[Stored dataset items]
.....

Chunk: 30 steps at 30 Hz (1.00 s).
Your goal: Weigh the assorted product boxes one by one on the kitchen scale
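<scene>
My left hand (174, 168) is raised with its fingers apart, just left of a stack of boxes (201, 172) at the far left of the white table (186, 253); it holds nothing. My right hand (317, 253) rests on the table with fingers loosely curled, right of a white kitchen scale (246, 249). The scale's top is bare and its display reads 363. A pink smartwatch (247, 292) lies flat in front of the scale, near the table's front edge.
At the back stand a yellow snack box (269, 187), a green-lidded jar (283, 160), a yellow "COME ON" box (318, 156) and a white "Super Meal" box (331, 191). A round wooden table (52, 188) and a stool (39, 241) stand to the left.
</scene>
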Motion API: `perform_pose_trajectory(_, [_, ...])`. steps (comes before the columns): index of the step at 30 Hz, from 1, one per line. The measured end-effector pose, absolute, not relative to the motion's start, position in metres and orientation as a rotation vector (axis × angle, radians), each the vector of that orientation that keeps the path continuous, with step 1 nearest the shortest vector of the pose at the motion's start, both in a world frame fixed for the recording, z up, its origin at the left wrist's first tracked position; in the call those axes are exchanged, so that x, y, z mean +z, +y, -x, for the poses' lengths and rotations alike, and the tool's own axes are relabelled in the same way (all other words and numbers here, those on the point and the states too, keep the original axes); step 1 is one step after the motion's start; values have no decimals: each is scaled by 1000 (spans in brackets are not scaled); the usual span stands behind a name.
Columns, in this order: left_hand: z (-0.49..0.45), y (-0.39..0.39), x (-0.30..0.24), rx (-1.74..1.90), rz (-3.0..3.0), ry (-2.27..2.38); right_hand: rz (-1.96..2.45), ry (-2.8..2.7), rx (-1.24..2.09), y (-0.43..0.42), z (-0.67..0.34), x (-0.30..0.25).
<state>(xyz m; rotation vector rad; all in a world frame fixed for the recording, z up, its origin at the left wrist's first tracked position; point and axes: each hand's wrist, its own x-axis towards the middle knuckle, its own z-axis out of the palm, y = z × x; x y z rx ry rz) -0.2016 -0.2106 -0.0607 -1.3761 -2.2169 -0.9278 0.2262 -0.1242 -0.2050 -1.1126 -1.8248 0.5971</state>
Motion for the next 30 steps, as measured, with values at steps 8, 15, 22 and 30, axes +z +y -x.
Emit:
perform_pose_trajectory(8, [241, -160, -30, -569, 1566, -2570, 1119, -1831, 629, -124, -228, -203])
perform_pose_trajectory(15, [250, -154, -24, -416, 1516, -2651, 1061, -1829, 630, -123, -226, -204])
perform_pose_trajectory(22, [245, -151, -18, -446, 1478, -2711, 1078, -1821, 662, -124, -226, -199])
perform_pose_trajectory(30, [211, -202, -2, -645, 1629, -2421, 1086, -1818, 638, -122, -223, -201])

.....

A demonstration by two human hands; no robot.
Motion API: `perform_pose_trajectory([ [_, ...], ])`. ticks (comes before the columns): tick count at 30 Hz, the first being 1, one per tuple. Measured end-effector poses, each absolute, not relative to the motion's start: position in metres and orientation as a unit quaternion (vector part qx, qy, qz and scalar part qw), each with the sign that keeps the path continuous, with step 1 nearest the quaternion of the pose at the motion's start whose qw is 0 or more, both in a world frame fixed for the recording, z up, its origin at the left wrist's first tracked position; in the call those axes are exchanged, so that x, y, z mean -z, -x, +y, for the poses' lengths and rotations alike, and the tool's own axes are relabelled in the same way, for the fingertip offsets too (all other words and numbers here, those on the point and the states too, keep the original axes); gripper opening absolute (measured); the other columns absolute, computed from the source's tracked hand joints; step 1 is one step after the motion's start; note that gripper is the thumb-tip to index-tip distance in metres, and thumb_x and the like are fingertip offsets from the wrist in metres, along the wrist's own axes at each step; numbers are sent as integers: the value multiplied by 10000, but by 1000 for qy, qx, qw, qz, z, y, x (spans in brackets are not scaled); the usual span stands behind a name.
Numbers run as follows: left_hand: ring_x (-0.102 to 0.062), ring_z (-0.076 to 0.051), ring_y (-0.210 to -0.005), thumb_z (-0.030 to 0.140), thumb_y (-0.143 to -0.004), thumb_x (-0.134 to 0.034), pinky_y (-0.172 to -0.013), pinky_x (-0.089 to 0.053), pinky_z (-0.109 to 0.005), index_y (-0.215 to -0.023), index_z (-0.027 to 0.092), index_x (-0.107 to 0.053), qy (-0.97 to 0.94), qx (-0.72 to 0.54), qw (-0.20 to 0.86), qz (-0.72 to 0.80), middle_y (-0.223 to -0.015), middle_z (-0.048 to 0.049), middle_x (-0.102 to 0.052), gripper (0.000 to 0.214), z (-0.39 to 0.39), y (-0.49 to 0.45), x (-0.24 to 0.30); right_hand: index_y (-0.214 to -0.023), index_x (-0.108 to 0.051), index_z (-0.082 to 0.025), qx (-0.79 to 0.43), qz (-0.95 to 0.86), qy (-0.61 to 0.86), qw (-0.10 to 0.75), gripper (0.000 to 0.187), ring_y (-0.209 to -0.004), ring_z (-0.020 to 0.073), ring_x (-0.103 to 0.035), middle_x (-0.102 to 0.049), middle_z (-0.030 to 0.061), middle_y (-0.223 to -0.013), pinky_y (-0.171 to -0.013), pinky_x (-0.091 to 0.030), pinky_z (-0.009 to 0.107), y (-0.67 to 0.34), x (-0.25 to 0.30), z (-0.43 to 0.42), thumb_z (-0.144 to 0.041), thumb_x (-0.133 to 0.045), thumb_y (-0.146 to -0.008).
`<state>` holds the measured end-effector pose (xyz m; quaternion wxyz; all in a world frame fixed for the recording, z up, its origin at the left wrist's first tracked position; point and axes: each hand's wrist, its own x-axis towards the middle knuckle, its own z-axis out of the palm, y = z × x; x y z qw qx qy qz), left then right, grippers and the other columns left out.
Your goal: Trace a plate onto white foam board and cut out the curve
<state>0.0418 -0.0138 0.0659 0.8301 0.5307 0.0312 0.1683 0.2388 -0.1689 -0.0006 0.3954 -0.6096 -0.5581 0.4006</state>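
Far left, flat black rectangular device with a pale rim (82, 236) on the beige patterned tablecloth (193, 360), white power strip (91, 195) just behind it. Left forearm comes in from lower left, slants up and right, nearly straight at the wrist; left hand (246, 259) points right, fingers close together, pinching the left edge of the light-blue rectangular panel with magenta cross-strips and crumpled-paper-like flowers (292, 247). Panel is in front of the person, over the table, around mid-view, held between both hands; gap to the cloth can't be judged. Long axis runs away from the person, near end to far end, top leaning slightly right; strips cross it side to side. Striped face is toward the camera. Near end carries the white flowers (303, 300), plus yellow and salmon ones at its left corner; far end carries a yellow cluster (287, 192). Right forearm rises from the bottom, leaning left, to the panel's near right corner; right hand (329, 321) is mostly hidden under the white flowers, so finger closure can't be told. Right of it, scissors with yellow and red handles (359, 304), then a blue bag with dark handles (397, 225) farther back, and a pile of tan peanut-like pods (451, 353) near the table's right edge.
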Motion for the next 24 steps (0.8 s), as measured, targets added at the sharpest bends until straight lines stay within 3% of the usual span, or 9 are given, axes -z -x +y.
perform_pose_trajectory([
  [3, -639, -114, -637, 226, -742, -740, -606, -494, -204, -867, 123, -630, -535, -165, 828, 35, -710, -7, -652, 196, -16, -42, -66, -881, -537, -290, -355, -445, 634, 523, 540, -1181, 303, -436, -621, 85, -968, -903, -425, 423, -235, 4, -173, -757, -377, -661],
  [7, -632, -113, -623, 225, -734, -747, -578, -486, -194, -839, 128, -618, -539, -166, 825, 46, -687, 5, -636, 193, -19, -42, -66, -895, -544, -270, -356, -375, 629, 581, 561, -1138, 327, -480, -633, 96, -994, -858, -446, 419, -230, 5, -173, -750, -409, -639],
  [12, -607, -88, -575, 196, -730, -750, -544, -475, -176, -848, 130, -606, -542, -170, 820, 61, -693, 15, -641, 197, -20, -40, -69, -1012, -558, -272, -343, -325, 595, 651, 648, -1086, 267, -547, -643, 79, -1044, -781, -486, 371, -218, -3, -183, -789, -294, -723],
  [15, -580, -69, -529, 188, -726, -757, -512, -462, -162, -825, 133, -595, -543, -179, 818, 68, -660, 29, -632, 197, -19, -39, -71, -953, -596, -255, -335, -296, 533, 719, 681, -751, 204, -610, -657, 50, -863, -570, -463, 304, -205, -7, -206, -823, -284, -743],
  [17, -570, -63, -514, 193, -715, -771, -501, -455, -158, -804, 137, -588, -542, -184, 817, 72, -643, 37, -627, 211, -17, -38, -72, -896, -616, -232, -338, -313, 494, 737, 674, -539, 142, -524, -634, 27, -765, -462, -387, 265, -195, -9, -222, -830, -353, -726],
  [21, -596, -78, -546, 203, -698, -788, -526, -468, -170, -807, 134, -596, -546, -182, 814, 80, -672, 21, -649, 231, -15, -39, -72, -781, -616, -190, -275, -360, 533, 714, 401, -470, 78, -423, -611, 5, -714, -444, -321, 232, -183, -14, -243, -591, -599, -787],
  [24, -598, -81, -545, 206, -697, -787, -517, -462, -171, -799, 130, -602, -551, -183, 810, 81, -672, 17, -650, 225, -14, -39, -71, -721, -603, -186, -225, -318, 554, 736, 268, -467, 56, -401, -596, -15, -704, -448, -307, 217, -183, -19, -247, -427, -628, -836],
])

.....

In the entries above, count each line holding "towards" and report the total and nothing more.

2